水原さんに言われたことは、おおむね当たっていた。難しい事はよくわからないけど、寺田の幽霊を祓えば呪われずにすむのはもちろん、アイツが目覚めることもなくなるんじゃないかって、勝手に思ってたんだ。
だけど、目を覚ますだと? そうなったら、俺がやってきたことが全部バレるじゃないか。
水原さんは俺から目をそらすと、見えない寺田の幽霊に話しかける。
「アナタも、罪を犯す必要なんてないのです。納得できない事情があるのなら、目覚めた後で改めて考えましょう。今からアナタを、元の体へと送ります」
――っ、待て!
「迷う者、荒ぶる魂、鎮まり……」
「やめろぉぉぉぉっ!」
冷めていた頭が再び熱くなり、俺は無我夢中で水原さんを床に押し倒した。
「————っ! 何をするのです⁉」
「お前が……お前が悪いんだ。余計なことをするから。寺田が死んでくれれば、それでよかったのに!」
「アナタは人の命を、何だと思っているので――痛っ⁉」
考えるよりも先に、俺の手が彼女の頬を強く叩く。
ヤバい。殴ったのはまずかったか? いいや、言うことを聞かないコイツが悪いんだ。
そう自分に言い聞かせながら、今度は苦痛で顔を歪める水原さんの首へと両手を伸ばす。
「止めて……くだ……さい。こんなことをして……も、アナタはいずれ捕まりま……すよ」
水原さんは抗議したけど、今更止めるわけにはいかないんだ。
首を絞める手に、グッと力が入る。そうだ、俺は悪くないんだ。
ワルクナイワルクナイワルクナイワルクナイワルクナイワルクナイワルクナイワルクナイワルクナイワルクナイワルクナイワルクナイワルクナイワルクナイワルクナイワルク……。
「除霊キィィィィック!」
「がっ⁉」
水原さんの首を絞める中、突如頭に衝撃が走った。
首がちぎれるんじゃないかと思うくらいの一撃を受けた俺はそのまま後ろにぶっ飛び、仰向けになって倒れた。な、なんだいったい……あっ!

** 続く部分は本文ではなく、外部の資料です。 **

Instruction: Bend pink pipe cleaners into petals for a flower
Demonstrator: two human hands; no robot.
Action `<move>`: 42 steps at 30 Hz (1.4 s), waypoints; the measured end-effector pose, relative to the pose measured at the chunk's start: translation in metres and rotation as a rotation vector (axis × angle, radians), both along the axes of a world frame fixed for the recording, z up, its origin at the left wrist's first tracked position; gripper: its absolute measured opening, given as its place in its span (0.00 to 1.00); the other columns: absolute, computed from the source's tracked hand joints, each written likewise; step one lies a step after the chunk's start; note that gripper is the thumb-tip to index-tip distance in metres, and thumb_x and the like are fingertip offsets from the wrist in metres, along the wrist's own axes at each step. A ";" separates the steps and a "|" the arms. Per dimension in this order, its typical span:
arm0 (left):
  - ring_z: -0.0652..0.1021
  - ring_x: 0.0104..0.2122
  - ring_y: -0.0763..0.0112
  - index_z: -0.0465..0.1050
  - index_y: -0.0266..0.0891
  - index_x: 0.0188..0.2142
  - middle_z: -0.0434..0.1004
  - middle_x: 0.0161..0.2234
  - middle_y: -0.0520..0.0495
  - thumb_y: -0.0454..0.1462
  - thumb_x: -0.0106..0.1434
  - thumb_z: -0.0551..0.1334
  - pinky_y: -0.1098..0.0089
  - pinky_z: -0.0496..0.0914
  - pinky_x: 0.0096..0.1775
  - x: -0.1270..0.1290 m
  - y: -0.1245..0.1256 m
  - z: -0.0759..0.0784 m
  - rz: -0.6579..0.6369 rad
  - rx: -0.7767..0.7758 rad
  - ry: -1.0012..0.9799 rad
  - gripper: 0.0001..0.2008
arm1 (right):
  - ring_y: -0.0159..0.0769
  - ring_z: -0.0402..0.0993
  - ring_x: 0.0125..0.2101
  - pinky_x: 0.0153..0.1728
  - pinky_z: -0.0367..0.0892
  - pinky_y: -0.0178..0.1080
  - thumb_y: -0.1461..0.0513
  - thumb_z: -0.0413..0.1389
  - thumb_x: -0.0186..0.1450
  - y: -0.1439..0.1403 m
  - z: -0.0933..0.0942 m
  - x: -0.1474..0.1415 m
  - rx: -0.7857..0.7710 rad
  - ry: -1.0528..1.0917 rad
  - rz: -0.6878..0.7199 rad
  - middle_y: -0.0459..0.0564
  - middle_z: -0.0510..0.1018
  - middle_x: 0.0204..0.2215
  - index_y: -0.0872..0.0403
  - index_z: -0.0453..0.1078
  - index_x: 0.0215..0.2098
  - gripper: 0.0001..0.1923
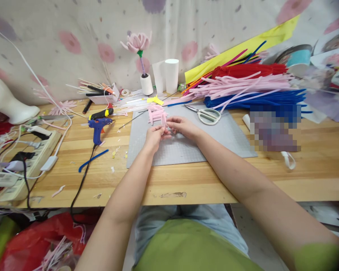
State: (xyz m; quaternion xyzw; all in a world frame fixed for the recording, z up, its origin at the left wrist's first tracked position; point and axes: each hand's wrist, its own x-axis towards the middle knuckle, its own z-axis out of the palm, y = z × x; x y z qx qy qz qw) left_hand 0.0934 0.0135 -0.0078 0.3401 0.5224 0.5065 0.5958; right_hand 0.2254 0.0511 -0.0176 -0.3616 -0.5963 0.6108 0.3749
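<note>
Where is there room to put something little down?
On the grey mat, between the scissors, right forearm and right edge; also the wooden table, right of the white loop. It's crowded at the back with fuzzy stems, and left around the power strip.

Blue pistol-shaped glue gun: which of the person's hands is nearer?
Left. The left hand is apart, right of the glue gun; the right hand is farther right.

Right of the right hand (183,127) the mat (231,141) leaves open room toward its right corner, but the scissors (199,112) lie just behind, bundled pipe cleaners (243,83) wall off the back, and the glue gun (97,131) with its trailing cord (84,181) obstructs the tabletop (73,150) left of the mat.
</note>
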 end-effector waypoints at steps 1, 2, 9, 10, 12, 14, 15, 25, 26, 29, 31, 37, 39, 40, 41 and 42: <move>0.72 0.20 0.79 0.69 0.31 0.24 0.67 0.18 0.53 0.27 0.56 0.58 0.68 0.74 0.35 0.000 0.000 -0.001 -0.017 0.009 0.035 0.05 | 0.23 0.61 0.20 0.21 0.57 0.29 0.53 0.60 0.52 0.000 0.000 0.000 0.014 -0.011 0.025 0.44 0.71 0.23 0.57 0.69 0.31 0.16; 0.72 0.20 0.79 0.69 0.32 0.24 0.66 0.17 0.53 0.27 0.56 0.58 0.68 0.74 0.34 0.001 0.000 -0.002 -0.037 0.018 0.068 0.06 | 0.23 0.61 0.20 0.20 0.56 0.29 0.54 0.61 0.51 0.000 -0.001 0.000 0.027 -0.022 0.034 0.44 0.71 0.22 0.58 0.70 0.30 0.15; 0.72 0.21 0.80 0.66 0.31 0.20 0.66 0.17 0.53 0.26 0.57 0.56 0.68 0.75 0.34 0.002 -0.004 -0.003 -0.204 0.016 0.083 0.10 | 0.23 0.60 0.18 0.20 0.53 0.31 0.58 0.61 0.48 0.001 -0.004 -0.001 0.006 -0.003 -0.022 0.43 0.69 0.17 0.59 0.69 0.24 0.12; 0.73 0.21 0.80 0.66 0.31 0.20 0.66 0.17 0.53 0.26 0.57 0.57 0.69 0.75 0.34 0.002 -0.005 -0.003 -0.212 0.017 0.068 0.09 | 0.24 0.61 0.19 0.21 0.55 0.31 0.58 0.61 0.47 0.001 -0.003 -0.001 0.004 0.000 -0.021 0.43 0.70 0.18 0.59 0.69 0.25 0.12; 0.74 0.23 0.78 0.67 0.31 0.21 0.68 0.18 0.52 0.27 0.56 0.58 0.69 0.75 0.35 0.001 -0.005 -0.002 -0.219 0.027 0.040 0.08 | 0.25 0.64 0.21 0.22 0.57 0.31 0.59 0.61 0.47 0.001 -0.001 0.000 0.006 0.006 -0.026 0.44 0.71 0.20 0.59 0.69 0.25 0.12; 0.76 0.25 0.76 0.69 0.31 0.22 0.71 0.20 0.50 0.27 0.55 0.58 0.68 0.75 0.35 0.002 -0.005 -0.002 -0.212 0.036 0.030 0.07 | 0.25 0.64 0.21 0.22 0.58 0.31 0.59 0.62 0.46 0.001 0.001 -0.001 0.011 0.010 -0.026 0.44 0.72 0.20 0.58 0.69 0.25 0.12; 0.76 0.25 0.76 0.70 0.30 0.22 0.72 0.21 0.49 0.27 0.55 0.58 0.68 0.75 0.35 0.002 -0.005 -0.003 -0.201 0.038 0.034 0.07 | 0.25 0.64 0.21 0.22 0.58 0.31 0.59 0.62 0.46 0.001 0.001 -0.001 0.010 0.009 -0.025 0.44 0.71 0.20 0.58 0.69 0.25 0.12; 0.75 0.24 0.78 0.71 0.31 0.23 0.72 0.21 0.50 0.27 0.54 0.58 0.70 0.74 0.38 -0.008 -0.001 0.002 -0.180 -0.005 -0.100 0.06 | 0.27 0.65 0.24 0.23 0.60 0.31 0.54 0.57 0.55 0.006 -0.005 0.002 0.130 -0.057 -0.107 0.45 0.71 0.27 0.55 0.67 0.40 0.18; 0.75 0.24 0.79 0.72 0.31 0.25 0.72 0.21 0.50 0.26 0.55 0.57 0.71 0.74 0.38 -0.011 0.000 0.003 -0.191 -0.026 -0.156 0.06 | 0.29 0.67 0.28 0.25 0.62 0.32 0.54 0.56 0.56 0.007 -0.004 0.005 0.226 -0.090 -0.161 0.47 0.72 0.31 0.53 0.65 0.44 0.20; 0.72 0.23 0.82 0.73 0.30 0.28 0.70 0.21 0.51 0.25 0.57 0.55 0.74 0.73 0.39 -0.022 0.004 0.005 -0.214 -0.115 -0.295 0.08 | 0.38 0.65 0.42 0.39 0.64 0.41 0.57 0.57 0.57 0.006 0.005 0.011 0.621 -0.249 -0.273 0.52 0.70 0.42 0.50 0.67 0.45 0.18; 0.70 0.21 0.83 0.71 0.31 0.25 0.67 0.19 0.52 0.25 0.58 0.53 0.77 0.73 0.39 -0.026 0.006 0.006 -0.200 -0.180 -0.357 0.10 | 0.43 0.62 0.47 0.47 0.59 0.48 0.59 0.57 0.57 0.003 0.011 0.011 0.852 -0.363 -0.222 0.52 0.70 0.45 0.50 0.72 0.39 0.11; 0.68 0.20 0.83 0.65 0.34 0.22 0.61 0.18 0.52 0.25 0.61 0.50 0.81 0.72 0.34 -0.031 0.003 0.013 -0.223 -0.333 -0.476 0.14 | 0.41 0.63 0.43 0.48 0.56 0.47 0.58 0.54 0.61 -0.001 0.015 0.005 1.019 -0.454 -0.014 0.51 0.76 0.35 0.50 0.74 0.32 0.08; 0.68 0.21 0.83 0.66 0.34 0.23 0.62 0.19 0.52 0.26 0.61 0.50 0.80 0.72 0.34 -0.031 0.002 0.013 -0.256 -0.336 -0.478 0.13 | 0.40 0.64 0.41 0.47 0.57 0.46 0.57 0.53 0.62 0.000 0.014 0.006 1.009 -0.452 -0.005 0.51 0.77 0.33 0.51 0.74 0.31 0.09; 0.69 0.21 0.82 0.66 0.34 0.23 0.63 0.19 0.52 0.25 0.60 0.50 0.80 0.72 0.34 -0.031 0.002 0.013 -0.266 -0.326 -0.470 0.13 | 0.39 0.64 0.40 0.46 0.57 0.45 0.57 0.53 0.62 0.001 0.013 0.006 1.005 -0.454 -0.007 0.51 0.76 0.33 0.51 0.73 0.31 0.09; 0.69 0.21 0.82 0.67 0.34 0.23 0.63 0.19 0.51 0.25 0.60 0.50 0.79 0.73 0.34 -0.031 0.001 0.012 -0.273 -0.311 -0.457 0.13 | 0.39 0.64 0.40 0.46 0.57 0.44 0.57 0.53 0.62 0.001 0.013 0.006 1.003 -0.457 -0.013 0.51 0.76 0.32 0.52 0.73 0.31 0.09; 0.70 0.21 0.82 0.67 0.34 0.23 0.64 0.19 0.51 0.25 0.60 0.50 0.78 0.73 0.34 -0.031 0.001 0.011 -0.282 -0.294 -0.441 0.13 | 0.39 0.64 0.40 0.45 0.57 0.44 0.57 0.53 0.62 0.001 0.013 0.006 1.002 -0.462 -0.018 0.51 0.76 0.32 0.52 0.72 0.30 0.09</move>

痛みを堪えながら体を起こすと、いつの間に部屋に入ってきたのか。そこには鬼の形相で俺をにらむ、女が一人……いや、違う。
それは一見すると、怒ってさえいなければさぞ可愛いであろう美少女だったけど、よく見ると服もズボンも男物。
水原さんと同い年くらいの、少年だった。
な、何なんだコイツは。そういえば水原さん、後で先生が来るって言ってたっけ。コイツがそうなのか? さっき聞いた感じじゃ、もっと大人だと思っていたんだが。
混乱する俺をよそに女のような少年は、さっきまで首を絞められていた水原さんを見る。
「大丈夫、トモ?」
「げほっ、げほっ!」
喉を押さえながら、ゲホゲホと咳き込む水原さん。だけど少年の顔を見るなり、彼女は目を見開いた。
「えっ……ど、どどどどうしてっ⁉」
「良かった、意識はハッキリしてる。どこか痛い所はない?」
「へ、平気です。それより、どうしてアナタがここにいるのですか、葉月くん⁉」
まるで俺のことなんて忘れたように口をパクパクさせながら、水原さんは少年を見つめた。